On the stony floor of that broken-down barn sat a half-built or half-dismantled pickup, its front end propped on wood blocks. What now? The Oldsmobile throbbed its muffled heartbeats under the hood. I switched off the ignition for Martin. He sat rigid. I blew the horn. I wouldn't have tried raising its hood. I got out, slammed the door, and shouted —Yo! Aiuto! Soltanto Dio a casa?

Nemmeno Dio, macchè! replied a voice from somewhere nearby.

We heard a body drag itself from under the pickup. The stench pulsing towards us was an amalgam of oily waste, manure, and rancid hay. A man got to his knees and turned round. He was about 30, his wiry torso grease-smeared, undershirt scarcely distinguishable from his blackened shoulders. Still, he was handsome and alert, with a falcon nose and black eyes that danced when he caught sight of that F-85 convertible parked behind us. He looked ready for anything, despite his old army pants stiff with oil and dirt. His feet were bare in unlaced, broken field boots. He shuffled towards us, and I was relieved when he spoke plain Italian. It would have been rough going using sign language to converse with back-country dialect. Briefly I explained the Starfire's history and symptoms, as well as our having to reach Rome that day and Switzerland by midnight.
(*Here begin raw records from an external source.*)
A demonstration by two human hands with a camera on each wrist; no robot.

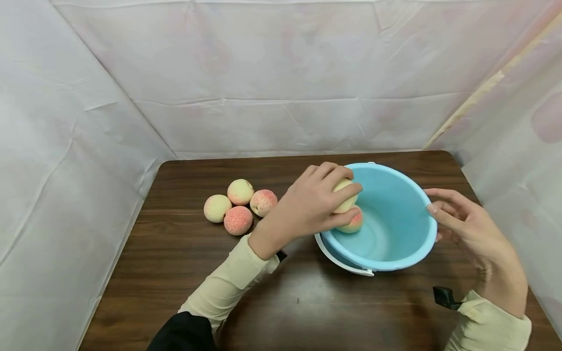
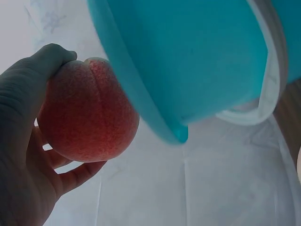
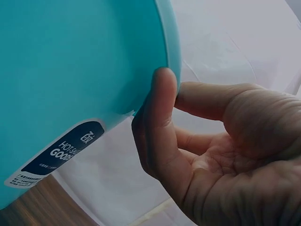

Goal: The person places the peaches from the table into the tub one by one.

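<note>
My left hand (image 1: pixel 313 200) grips a peach (image 2: pixel 89 113) at the left rim of a light blue bucket (image 1: pixel 395 214). From the head view this peach looks pale yellow; the left wrist view shows its red side, with the thumb and fingers around it. Below the hand, a second peach (image 1: pixel 354 223) shows inside the bucket, partly covered by the thumb. On the bucket's right side, my right hand (image 1: pixel 474 229) pinches the rim between thumb and fingers. The fingers press the outer wall near a dark label (image 3: pixel 63 148) in the right wrist view.
Several yellow and pink peaches (image 1: pixel 238 220) lie grouped on the dark wooden table (image 1: pixel 167 273), left of the bucket. The bucket's white handle (image 1: pixel 342 263) hangs down at its front left. Pale sheets (image 1: pixel 281 87) stand around the table's back and sides.
</note>
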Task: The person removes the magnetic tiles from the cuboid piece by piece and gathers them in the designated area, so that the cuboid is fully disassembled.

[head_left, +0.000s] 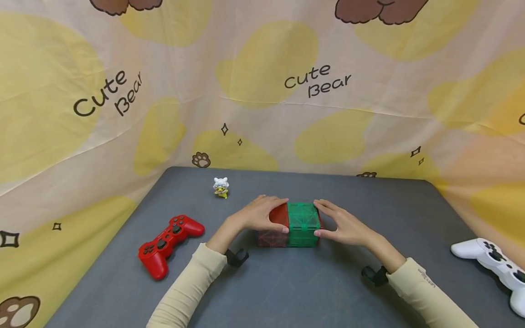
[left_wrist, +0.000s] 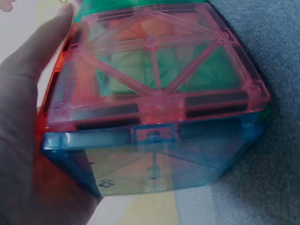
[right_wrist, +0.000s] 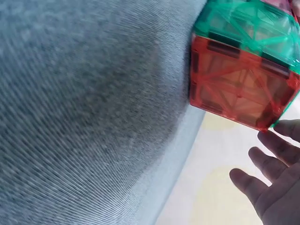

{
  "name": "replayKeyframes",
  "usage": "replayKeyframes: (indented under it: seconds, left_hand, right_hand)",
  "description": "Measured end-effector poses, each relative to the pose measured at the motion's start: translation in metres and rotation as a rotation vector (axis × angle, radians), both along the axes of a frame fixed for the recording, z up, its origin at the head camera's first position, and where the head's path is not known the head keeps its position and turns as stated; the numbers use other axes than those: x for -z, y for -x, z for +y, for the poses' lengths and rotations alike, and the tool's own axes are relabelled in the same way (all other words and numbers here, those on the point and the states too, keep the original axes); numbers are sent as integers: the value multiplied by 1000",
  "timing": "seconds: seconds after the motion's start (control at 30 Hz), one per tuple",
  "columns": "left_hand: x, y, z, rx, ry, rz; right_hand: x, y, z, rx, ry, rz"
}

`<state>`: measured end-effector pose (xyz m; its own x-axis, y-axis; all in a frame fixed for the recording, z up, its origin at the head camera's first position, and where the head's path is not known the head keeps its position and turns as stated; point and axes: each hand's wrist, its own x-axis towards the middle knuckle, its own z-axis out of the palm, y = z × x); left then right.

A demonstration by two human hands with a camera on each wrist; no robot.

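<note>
Table (head_left: 287,291): one, dark grey, rounded far corners. Figurine (head_left: 221,187): one, small, white above and yellow below, upright near the far edge, toward the far left corner. Game controller, red (head_left: 169,238): one, with dark thumbsticks, sticks uppermost, lying at a slant near the left edge. Game controller, white (head_left: 497,263): one, with dark buttons, near the right edge (part of it is cut off by the head view). Backdrop cloth (head_left: 254,59): pale, yellow-blotched, lightly creased, hung beyond the far edge and along the left; printed with "Cute Bear" lettering (head_left: 317,81), paw prints and four-pointed stars.
</note>
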<state>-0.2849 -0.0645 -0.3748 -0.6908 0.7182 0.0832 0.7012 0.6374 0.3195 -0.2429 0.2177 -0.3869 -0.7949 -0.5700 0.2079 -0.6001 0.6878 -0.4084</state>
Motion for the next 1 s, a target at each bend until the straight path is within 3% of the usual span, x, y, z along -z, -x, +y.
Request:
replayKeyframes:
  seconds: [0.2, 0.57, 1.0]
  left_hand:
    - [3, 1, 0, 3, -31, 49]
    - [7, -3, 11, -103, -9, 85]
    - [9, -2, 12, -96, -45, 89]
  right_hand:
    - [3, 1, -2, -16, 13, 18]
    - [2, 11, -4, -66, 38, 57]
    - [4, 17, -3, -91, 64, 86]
Boh! he said, shrugging. And, Boh! when the hood jumped up and scalded his hand through the towel wrapped around it as he loosened the radiator cap, which blew off on a burst of steam. After the eruption subsided and the engine began to cool, ticking and beating like an ingot out of the forge, we began to parley. My Italian sufficed for everyday use, but the nomenclature of an automobile engine was not anything we'd been taught in Perugia at the university's term for foreigners. As if I ever had it in English! Troubled not at all, Ercole (that was his name) said how delightful it was to see such a car in his garage, how lucky we were to have come to him, alone among all mechanics from Salerno to Caserta (which went for Napoli, too!). How so? Because he, Ercole, was a specialist, the one and only artist of autos in the whole of the Mezzogiorno who comprehended the ways of such a motor... in short, our Mister Right.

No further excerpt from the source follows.